Data below >>
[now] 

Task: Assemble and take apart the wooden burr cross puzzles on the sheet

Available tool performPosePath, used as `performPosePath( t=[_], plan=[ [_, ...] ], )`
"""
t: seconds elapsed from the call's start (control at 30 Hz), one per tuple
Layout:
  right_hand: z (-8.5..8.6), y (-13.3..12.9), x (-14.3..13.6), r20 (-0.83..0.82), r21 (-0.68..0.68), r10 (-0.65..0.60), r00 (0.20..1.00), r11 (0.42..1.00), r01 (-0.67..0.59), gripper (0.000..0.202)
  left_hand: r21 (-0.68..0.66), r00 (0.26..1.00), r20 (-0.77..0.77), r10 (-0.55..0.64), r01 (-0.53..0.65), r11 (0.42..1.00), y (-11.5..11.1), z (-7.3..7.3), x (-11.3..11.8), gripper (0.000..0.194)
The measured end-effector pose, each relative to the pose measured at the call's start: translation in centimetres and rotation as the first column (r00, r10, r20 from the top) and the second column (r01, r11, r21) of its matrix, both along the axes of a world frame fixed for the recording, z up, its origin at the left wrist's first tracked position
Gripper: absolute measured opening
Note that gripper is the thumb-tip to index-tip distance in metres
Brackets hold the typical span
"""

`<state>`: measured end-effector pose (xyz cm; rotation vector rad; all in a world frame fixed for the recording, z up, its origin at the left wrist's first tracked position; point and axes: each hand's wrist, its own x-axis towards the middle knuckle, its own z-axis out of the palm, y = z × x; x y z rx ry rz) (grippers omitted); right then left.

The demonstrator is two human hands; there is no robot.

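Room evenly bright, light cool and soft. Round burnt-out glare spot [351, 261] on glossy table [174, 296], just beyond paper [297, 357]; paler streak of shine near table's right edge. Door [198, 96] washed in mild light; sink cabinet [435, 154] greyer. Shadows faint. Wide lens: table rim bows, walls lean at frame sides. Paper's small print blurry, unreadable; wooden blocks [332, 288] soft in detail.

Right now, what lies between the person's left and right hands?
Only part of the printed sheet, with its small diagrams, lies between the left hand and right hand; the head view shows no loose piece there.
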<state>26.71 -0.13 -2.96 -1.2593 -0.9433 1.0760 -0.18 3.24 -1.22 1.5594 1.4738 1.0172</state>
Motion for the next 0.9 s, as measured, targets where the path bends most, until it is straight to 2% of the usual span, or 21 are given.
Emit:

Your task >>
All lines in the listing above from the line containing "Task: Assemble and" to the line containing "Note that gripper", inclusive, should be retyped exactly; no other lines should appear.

Response for this exercise >>
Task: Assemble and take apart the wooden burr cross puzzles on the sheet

Available tool performPosePath, used as `performPosePath( t=[_], plan=[ [_, ...] ], )`
"""
t: seconds elapsed from the call's start (control at 30 Hz), one per tuple
Layout:
  right_hand: z (-8.5..8.6), y (-13.3..12.9), x (-14.3..13.6), r20 (-0.83..0.82), r21 (-0.68..0.68), r10 (-0.65..0.60), r00 (0.20..1.00), r11 (0.42..1.00), r01 (-0.67..0.59), gripper (0.000..0.202)
  left_hand: r21 (-0.68..0.66), r00 (0.26..1.00), r20 (-0.77..0.77), r10 (-0.55..0.64), r01 (-0.53..0.65), r11 (0.42..1.00), y (-11.5..11.1), z (-7.3..7.3), x (-11.3..11.8), gripper (0.000..0.194)
The measured end-effector pose, each relative to the pose measured at the call's start: translation in centimetres and rotation as the first column (r00, r10, r20 from the top) and the second column (r01, r11, r21) of its matrix, both along the axes of a world frame fixed for the recording, z up, its origin at the left wrist's first tracked position
Gripper: absolute measured opening
Note that gripper is the thumb-tip to index-tip distance in metres

This response contains the complete answer.